Fc Matera - Finalmente la prima gioia interna: fatto la voce grossa contro una big per dare fiducia a tutto l'ambiente

Scritto da Roberto Chito  | 
L'esultanza dei biancoazzurri, FOTO: SANDRO VEGLIA

Tre punti che hanno un grande, grandissimo valore. Perché sicuramente non capiterà a tutti di vincere contro il Brindisi in questo campionato. Il Matera lo fa, sfornando una grandissima prova e continuando a dare segnali incoraggianti cominciati dal pareggio contro il Casarano. Proprio al XXI Settembre-Franco Salerno che prima di queste due partite aveva visto i biancoazzurri conquistare solamente un punto contro il Gravina. E invece, quel fortino interno che è mancato nelle prime giornata, finalmente si sta confermando. 

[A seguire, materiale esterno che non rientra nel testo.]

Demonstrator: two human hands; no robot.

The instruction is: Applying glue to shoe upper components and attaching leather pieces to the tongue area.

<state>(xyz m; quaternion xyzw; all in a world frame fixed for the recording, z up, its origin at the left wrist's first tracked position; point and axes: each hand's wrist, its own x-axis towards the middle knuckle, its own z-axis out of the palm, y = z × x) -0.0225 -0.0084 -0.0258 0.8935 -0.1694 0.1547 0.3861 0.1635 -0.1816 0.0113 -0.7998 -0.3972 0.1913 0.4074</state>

Il Matera torna alla vittoria, lo fa dopo nove partite. Un successo che mancava addirittura dalla prima giornata a Molfetta. Un successo che dopo la decima giornata dà a Figliomeni e compagni tutt’altra classifica, anche se la strada è ancora lunga e bisogna continuare a recuperare il terreno perduto. Ma è un Matera che ha dimostrato che se la può giocare contro chiunque. Ovviamente, grazie al recupero di alcuni infortunati. Perché il ritorno di Figliomeni e Donida è una notizia davvero importante per la difesa che in queste ultime settimane vede entrare ed uscire giocatori. Al netto delle assenze, però, è un Matera che ha saputo fare la voce grossa contro un Brindisi allestito per giocarsi con Cavese e Casarano il campionato fino all’ultima giornata. È un Matera che non ha avuto nessuna paura di far male ad una squadra importante. È un Matera che tatticamente è riuscito ad impostare al meglio la partita, non facendo capire davvero nulla al Brindisi.

La squadra di Ciullo ha rischiato solamente ad inizio partita. con un po’ di buona sorte il risultato è rimasto sullo zero a zero e da lì è iniziata un’altra partita. Perché più passavano i minuti, più il Matera dava l’idea di poter fare qualcosa di buono. Il vantaggio di Figliomeni e soprattutto il raddoppio di Iaccarino hanno dato alla squadra di Ciullo la fiducia che serviva. Anche nel punteggio. Perché andare al riposo sopra di due reti contro il Brindisi non capita tutti i giorni. E non c’era nulla da dire se i biancoazzurri trovavano anche la terza rete prima del riposo. Nella ripresa, però, hanno saputo tenere botta. Nonostante Di Piazza abbia riaperto la partita, i biancoazzurri hanno gestito al meglio. Una prova importante dal punto di vista difensivo, ripartendo quando c’era la possibilità. Una gestione del risultato importante per una squadra giovane che in queste ultime settimane sta dimostrando di avere la giusta maturità.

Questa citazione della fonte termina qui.